--- START ---

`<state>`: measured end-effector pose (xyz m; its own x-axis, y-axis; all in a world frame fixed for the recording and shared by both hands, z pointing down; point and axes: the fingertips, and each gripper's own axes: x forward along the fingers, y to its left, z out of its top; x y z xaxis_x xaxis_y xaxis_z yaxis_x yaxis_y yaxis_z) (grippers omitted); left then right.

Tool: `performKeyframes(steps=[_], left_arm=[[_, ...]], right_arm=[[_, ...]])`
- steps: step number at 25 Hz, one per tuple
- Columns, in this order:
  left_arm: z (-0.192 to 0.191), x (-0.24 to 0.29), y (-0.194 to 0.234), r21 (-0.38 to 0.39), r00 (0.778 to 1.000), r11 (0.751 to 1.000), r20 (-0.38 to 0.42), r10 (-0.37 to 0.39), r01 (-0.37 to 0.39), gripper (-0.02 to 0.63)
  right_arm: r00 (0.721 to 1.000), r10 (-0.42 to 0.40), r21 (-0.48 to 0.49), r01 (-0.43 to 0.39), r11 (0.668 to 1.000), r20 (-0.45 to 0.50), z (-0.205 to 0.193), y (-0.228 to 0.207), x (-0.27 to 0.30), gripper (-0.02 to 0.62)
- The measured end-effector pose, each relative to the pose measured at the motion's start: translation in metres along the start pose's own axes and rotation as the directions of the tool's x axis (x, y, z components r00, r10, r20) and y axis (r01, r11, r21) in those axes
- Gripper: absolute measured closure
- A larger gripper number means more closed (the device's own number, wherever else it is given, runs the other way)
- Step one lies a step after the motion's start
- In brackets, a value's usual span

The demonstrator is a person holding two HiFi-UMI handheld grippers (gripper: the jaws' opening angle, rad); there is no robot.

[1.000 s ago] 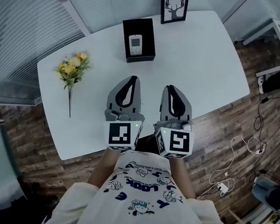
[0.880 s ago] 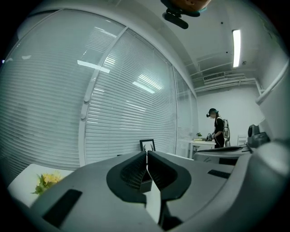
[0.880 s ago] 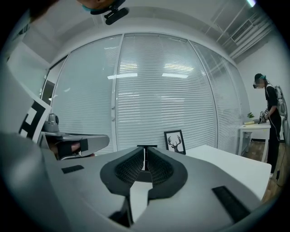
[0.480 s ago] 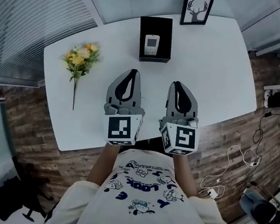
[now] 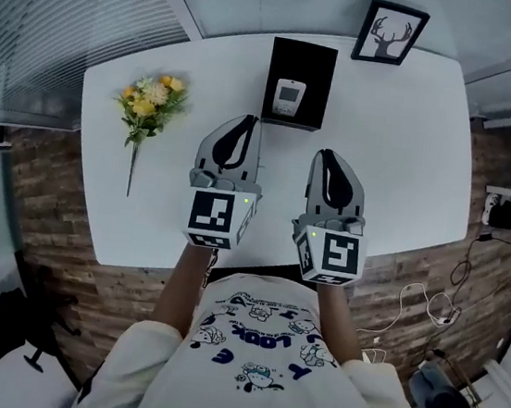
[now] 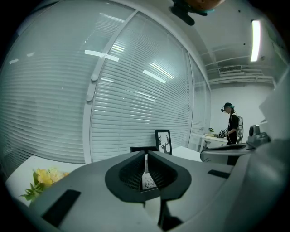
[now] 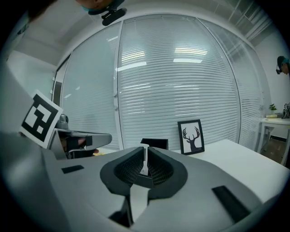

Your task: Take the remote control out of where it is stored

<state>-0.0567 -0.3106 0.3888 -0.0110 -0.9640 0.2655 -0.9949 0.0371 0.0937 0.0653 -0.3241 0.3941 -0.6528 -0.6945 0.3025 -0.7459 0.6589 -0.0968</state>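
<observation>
Nearest the camera: the person stands at the near edge of the table (image 5: 410,163), with both tools out over the middle of it. The left gripper (image 5: 244,120) and right gripper (image 5: 327,155) sit side by side. Both have their jaws pinched down to a thin slit with nothing in them, which the 2 gripper views show pretty clearly.

What changed over the last second is that both tools slid forward across the table toward the far edge, and the gap to the black box (image 5: 317,62) mostly closed up. The left tip is now just beside the box's near-left corner, and I can't tell if it's actually touching. The right one hangs a bit further back, off the near-right corner. The jaws stayed closed the whole way.

The remote control (image 5: 289,96) is lying flat inside the open box, in its near half, totally untouched. The box sits toward the far edge, roughly mid-table.

Off by the left edge there's a bunch of yellow flowers (image 5: 149,102), well apart from everything else. A framed deer picture (image 5: 391,32) stands up at the far edge, just right of the box. Behind that it's all window blinds.

My read is that this is the approach only, so the task has barely started. Whichever tool goes in has to open up first and then reach over the box wall.
</observation>
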Motion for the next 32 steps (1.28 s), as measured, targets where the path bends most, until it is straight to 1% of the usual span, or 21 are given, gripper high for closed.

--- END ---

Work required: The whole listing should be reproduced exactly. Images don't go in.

Answer section:
`<state>`: measured end-effector pose (xyz m; its own x-axis, y-axis; all in a world frame fixed for the recording and shared by both hands, z pointing down; point and axes: the fingertips, and each gripper's own axes: x forward along the fingers, y to its left, z out of its top; x y z xaxis_x xaxis_y xaxis_z yaxis_x yaxis_y yaxis_z) (grippers omitted); left then right.

Tool: `performKeyframes(steps=[_], left_arm=[[_, ...]], right_arm=[[_, ...]])`
- steps: step number at 25 Hz, one per tuple
- Columns, in this order:
  left_arm: z (-0.192 to 0.191), x (-0.24 to 0.29), y (-0.194 to 0.234), r21 (-0.38 to 0.39), r00 (0.778 to 1.000), r11 (0.751 to 1.000), r20 (-0.38 to 0.42), r10 (-0.37 to 0.39), r01 (-0.37 to 0.39), gripper (-0.02 to 0.63)
  right_arm: r00 (0.721 to 1.000), r10 (-0.42 to 0.40), r21 (-0.48 to 0.49), r01 (-0.43 to 0.39), r11 (0.668 to 1.000), r20 (-0.45 to 0.50), z (-0.205 to 0.193), y (-0.228 to 0.207), x (-0.27 to 0.30), gripper (-0.02 to 0.62)
- The measured end-effector pose, each relative to the pose measured at the motion's start: translation in metres along the start pose's own axes and rotation as the directions of the tool's x axis (x, y, z components r00, r10, r20) and y axis (r01, r11, r21) in those axes
- Gripper: absolute measured closure
- A larger gripper number means more closed (the device's own number, wherever else it is given, runs the other way)
- Step one lies a step after the motion's start
- In brackets, a value's usual span

The demonstrator is a person holding two HiFi-UMI handheld grippers (gripper: the jaws' opening angle, rad); there is no robot.

[1.000 s ago] 
[0.880 s ago] 
[0.880 s ago] 
[0.480 s ago] 
[now] 
[now] 
[now] 

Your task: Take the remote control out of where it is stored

<state>-0.0567 -0.3106 0.3888 -0.0110 -0.9640 0.2655 -0.9949 0.0371 0.0937 0.0653 -0.3241 0.3941 -0.6528 -0.6945 0.3025 -0.7459 0.6589 -0.0968</state>
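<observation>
Nearest the camera: the person stands at the near edge of the table (image 5: 410,163), with both tools out over the middle of it. The left gripper (image 5: 244,120) and right gripper (image 5: 327,155) sit side by side. Both have their jaws pinched down to a thin slit with nothing in them, which the 2 gripper views show pretty clearly.

What changed over the last second is that both tools slid forward across the table toward the far edge, and the gap to the black box (image 5: 317,62) mostly closed up. The left tip is now just beside the box's near-left corner, and I can't tell if it's actually touching. The right one hangs a bit further back, off the near-right corner. The jaws stayed closed the whole way.

The remote control (image 5: 289,96) is lying flat inside the open box, in its near half, totally untouched. The box sits toward the far edge, roughly mid-table.

Off by the left edge there's a bunch of yellow flowers (image 5: 149,102), well apart from everything else. A framed deer picture (image 5: 391,32) stands up at the far edge, just right of the box. Behind that it's all window blinds.

My read is that this is the approach only, so the task has barely started. Whichever tool goes in has to open up first and then reach over the box wall.
</observation>
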Motion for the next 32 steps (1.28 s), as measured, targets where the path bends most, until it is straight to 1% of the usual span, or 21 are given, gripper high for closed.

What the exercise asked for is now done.